Valentina tried her hand at various careers when she left university–personal shopper, Hollyoaks extra, upmarket restaurant hostess–before settling on one of the things at which she genuinely does excel. She is now a professional tennis coach and apparently making quite a name for herself. Although I’m told that’s at least partly because she wears skirts so short they’d make a gynaecologist blush.
If you asked me my opinion of Valentina, I’d say that, deep down, she’s a decent cove. But that’s not a universally held opinion, since her idea of a great conversation is other people listening to how she is always being mistaken for Angelina Jolie.
As Valentina puts her notes on the lectern, she looks up to check that the Best Man has been taking notice and, judging by the appreciative look on his face, there is little doubt of that. With a pout and flick of her dark glossy hair, she prepares to address her audience.
‘Ladies and gentlemen, before I start my reading, can I just say how overwhelming I personally have found it, that two of my closest friends are getting married today,’ she gushes.
‘When they persuaded me to do a reading I really couldn’t have been more pleased to play such a significant part in the most momentous day of their lives.’
Grace and Patrick exchange looks. Far from needing any persuasion, Valentina had sulked so much when Grace explained that she wanted to keep the bridesmaids to a minimum that Grace had only agreed to the reading to shut her up.
‘The blessing I am about to read is one which has been used in Native American weddings for centuries,’ she continues. ‘You may be interested to know, however, that the author of it is actually still unknown. It’s a beautiful piece of prose and I hope that when you hear it, you’ll agree that it is truly fitting for a day like today.’
She composes herself dramatically as the registrar looks at her watch.
‘Now you will feel no rain, for each of you will be the shelter for the other.’
She pauses for effect.
‘Now you will feel no cold, for each of you will be the warmth for the other…’ Et cetera.
After Valentina’s performance (and it is a performance) the service seems to pick up speed and in no time at all, Grace and Patrick are walking back down the aisle as man and wife, to the loud applause of their guests. Polly and I are next in the procession, holding hands as she skips along. Charlotte skulks somewhere behind us.
I try to avoid smiling at the guests, given that there seems to be an ex-boyfriend wherever I look. But just as I am attempting to keep my eyes fixed firmly ahead, something draws my attention to the far corner of the room.
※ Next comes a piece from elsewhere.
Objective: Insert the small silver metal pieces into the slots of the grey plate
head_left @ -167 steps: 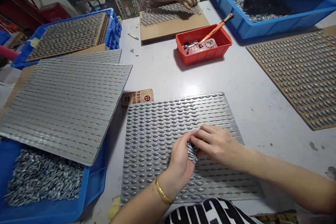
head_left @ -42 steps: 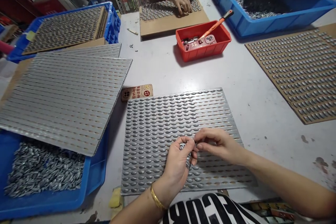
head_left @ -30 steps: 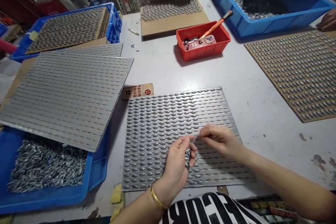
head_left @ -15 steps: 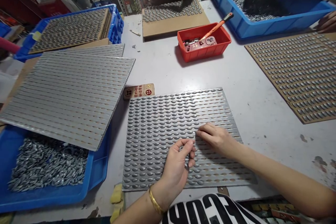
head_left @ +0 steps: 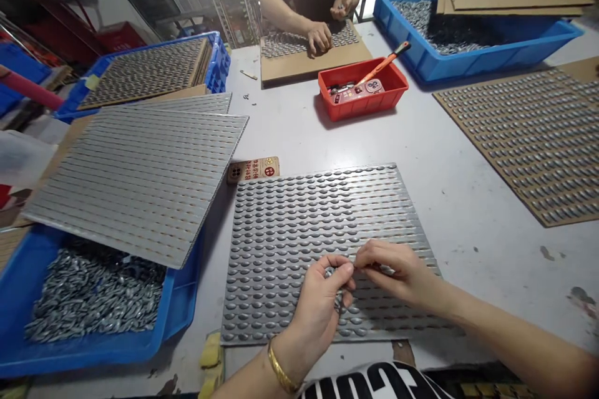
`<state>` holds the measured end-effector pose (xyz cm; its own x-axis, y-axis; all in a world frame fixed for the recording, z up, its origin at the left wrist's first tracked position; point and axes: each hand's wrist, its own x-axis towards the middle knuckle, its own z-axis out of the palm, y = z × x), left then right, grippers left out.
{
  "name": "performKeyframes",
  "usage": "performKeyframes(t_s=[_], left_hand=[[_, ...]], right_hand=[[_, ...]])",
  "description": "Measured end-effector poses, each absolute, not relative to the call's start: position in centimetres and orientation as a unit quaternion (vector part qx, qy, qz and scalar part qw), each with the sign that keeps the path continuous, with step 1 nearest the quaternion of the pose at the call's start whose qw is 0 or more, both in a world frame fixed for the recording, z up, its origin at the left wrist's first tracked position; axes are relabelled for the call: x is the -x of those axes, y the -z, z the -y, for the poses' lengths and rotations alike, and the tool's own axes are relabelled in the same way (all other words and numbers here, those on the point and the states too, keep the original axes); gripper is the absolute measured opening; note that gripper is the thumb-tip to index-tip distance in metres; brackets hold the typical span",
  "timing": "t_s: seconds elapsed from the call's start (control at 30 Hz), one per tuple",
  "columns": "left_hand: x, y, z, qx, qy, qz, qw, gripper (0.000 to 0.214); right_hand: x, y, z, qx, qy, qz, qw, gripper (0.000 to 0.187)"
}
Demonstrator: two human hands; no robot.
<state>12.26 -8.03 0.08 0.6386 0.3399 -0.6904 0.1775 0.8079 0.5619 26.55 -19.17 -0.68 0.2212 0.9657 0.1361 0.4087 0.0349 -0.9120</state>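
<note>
A grey ridged board (head_left: 299, 212) lies on the table in front of me, its rows filled with small oval metal pieces. My left hand (head_left: 318, 308) hovers over the board's near part, fingers curled round a few of those metal pieces (head_left: 337, 303). My right hand (head_left: 397, 274) is just to its right, fingertips pinched against the left thumb on what seems to be one piece. Both hands meet above the lower rows of the board.
A blue bin of loose metal pieces (head_left: 88, 299) sits at my left under an empty ridged board (head_left: 135, 174). A red tray (head_left: 362, 84) holds a phone and screwdriver. Another person's hand (head_left: 318, 37) rests on a far board. A cardboard board (head_left: 528, 131) lies right.
My right hand has come back from the board to meet the left hand's fingertips. The view has tipped up a little. The person opposite has lowered one hand onto their board.
</note>
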Motion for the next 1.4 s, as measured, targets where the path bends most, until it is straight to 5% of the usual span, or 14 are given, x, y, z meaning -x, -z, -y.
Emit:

He’s standing by a window which overlooks some of the most beautiful scenery in the country. But he makes an unbeatable view all by himself.
My pulse starts racing and I grip Polly’s hand tighter. It’s Action Man. And he’s looking right at me.
Chapter 7
My face flushes as our eyes meet and I turn away in embarrassment, my mind whirling with thoughts of those bloody chicken fillets. I bend down to whisper to Polly.
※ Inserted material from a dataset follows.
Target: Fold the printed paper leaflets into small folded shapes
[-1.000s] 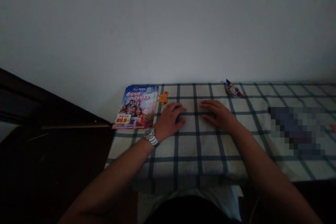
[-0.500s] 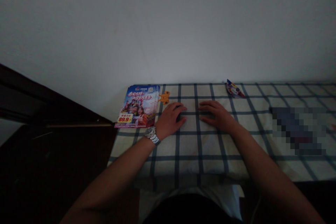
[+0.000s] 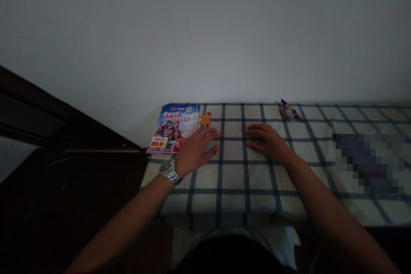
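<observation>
My left hand (image 3: 195, 152), with a metal watch on the wrist, hovers just above the checked tablecloth (image 3: 257, 171) with its fingers stretched out, holding nothing. It sits beside a stack of colourful flyers (image 3: 173, 127) at the table's far left corner. A small orange cut-out (image 3: 205, 119) lies just past its fingertips. My right hand (image 3: 269, 141) rests flat on the cloth, palm down, fingers extended and empty. A small folded piece of colourful paper (image 3: 290, 110) lies beyond it near the wall.
A plain white wall rises right behind the table. Dark wooden furniture (image 3: 64, 137) stands to the left of the table. A blurred-out patch (image 3: 369, 160) covers part of the cloth on the right.
My left hand has lifted off the cloth and shifted left toward the flyers, its fingers now spread. My right hand has stayed put. The view has drifted a little leftward.
</observation>
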Demonstrator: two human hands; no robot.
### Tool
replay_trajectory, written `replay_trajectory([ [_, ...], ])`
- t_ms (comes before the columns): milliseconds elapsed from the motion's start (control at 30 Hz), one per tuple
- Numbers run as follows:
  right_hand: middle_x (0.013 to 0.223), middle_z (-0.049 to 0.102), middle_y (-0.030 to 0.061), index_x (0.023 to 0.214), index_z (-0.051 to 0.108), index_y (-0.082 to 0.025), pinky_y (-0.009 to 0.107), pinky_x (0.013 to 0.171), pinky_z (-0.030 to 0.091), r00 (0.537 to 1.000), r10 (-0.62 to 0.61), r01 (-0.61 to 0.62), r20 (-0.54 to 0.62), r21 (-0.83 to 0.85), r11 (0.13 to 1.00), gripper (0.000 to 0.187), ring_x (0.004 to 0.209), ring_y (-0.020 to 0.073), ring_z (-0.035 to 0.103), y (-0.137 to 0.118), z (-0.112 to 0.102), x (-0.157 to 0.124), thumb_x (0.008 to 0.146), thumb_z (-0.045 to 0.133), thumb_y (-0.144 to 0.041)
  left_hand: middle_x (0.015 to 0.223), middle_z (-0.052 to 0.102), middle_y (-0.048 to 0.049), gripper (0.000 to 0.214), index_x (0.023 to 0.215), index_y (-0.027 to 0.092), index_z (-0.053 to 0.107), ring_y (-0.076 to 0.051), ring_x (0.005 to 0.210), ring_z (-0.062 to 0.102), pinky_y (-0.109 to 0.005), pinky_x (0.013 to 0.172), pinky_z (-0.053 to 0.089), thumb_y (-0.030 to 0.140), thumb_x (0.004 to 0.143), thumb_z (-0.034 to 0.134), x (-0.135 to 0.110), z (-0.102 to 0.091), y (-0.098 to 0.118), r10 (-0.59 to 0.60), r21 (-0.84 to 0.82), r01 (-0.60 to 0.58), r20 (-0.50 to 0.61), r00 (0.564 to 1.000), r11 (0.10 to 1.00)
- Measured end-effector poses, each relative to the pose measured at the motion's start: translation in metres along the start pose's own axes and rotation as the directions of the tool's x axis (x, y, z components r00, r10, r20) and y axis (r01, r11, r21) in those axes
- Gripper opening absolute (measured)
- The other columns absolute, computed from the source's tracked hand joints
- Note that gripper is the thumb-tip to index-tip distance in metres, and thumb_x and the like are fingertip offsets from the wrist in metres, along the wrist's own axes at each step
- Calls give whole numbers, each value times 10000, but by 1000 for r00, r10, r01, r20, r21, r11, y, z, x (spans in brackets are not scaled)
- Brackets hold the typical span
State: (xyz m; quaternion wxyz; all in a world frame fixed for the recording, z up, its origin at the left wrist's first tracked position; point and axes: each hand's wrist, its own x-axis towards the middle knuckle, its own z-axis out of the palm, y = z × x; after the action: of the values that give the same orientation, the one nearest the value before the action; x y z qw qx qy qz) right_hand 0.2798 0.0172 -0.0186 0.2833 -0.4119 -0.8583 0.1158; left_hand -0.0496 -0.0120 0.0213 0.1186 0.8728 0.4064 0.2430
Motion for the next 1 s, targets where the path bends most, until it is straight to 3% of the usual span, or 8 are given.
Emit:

‘You were such a good girl during the ceremony,’ I tell her, more to give the impression that I’m preoccupied than anything else.
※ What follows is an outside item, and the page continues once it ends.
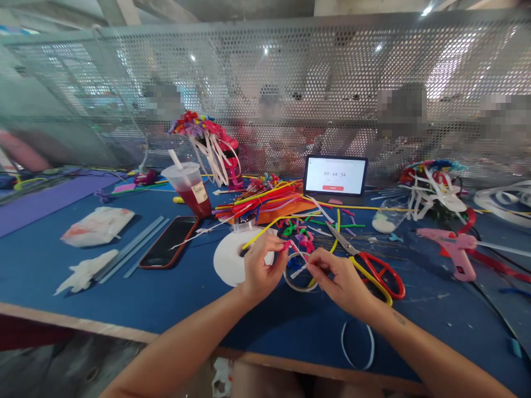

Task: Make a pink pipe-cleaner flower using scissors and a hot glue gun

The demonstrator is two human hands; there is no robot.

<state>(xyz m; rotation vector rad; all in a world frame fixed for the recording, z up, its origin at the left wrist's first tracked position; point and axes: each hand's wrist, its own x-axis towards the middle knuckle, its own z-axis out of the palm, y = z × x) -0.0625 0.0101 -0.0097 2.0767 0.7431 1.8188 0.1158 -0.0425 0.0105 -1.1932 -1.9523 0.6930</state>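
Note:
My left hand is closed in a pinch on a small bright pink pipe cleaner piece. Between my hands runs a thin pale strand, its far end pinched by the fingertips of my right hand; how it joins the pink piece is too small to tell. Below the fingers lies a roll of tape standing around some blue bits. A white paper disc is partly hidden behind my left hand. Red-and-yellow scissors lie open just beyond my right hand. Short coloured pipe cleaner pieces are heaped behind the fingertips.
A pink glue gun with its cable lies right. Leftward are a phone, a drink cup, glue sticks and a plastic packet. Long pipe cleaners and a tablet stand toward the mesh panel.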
She looks at me as if to say: ‘What are you on about?’
I can still feel his eyes burning into me as we almost reach the door. Sod the chicken fillets, Evie, I think, just look at him. The applause is ringing in my ears as I turn slowly towards him. He’s clapping enthusiastically, and when he sees me look over, he smiles. It’s a soft, friendly smile–one that is completely, utterly confident.
Which is the last thing I feel at the moment.
Ridiculously, I look away again, without smiling back, without holding his gaze, without anything. My eyes focus on Grace’s dress and I feel like kicking myself. The fact that I’ve just noticed I’d done two of her ivory buttons up wrong is the least of my concerns.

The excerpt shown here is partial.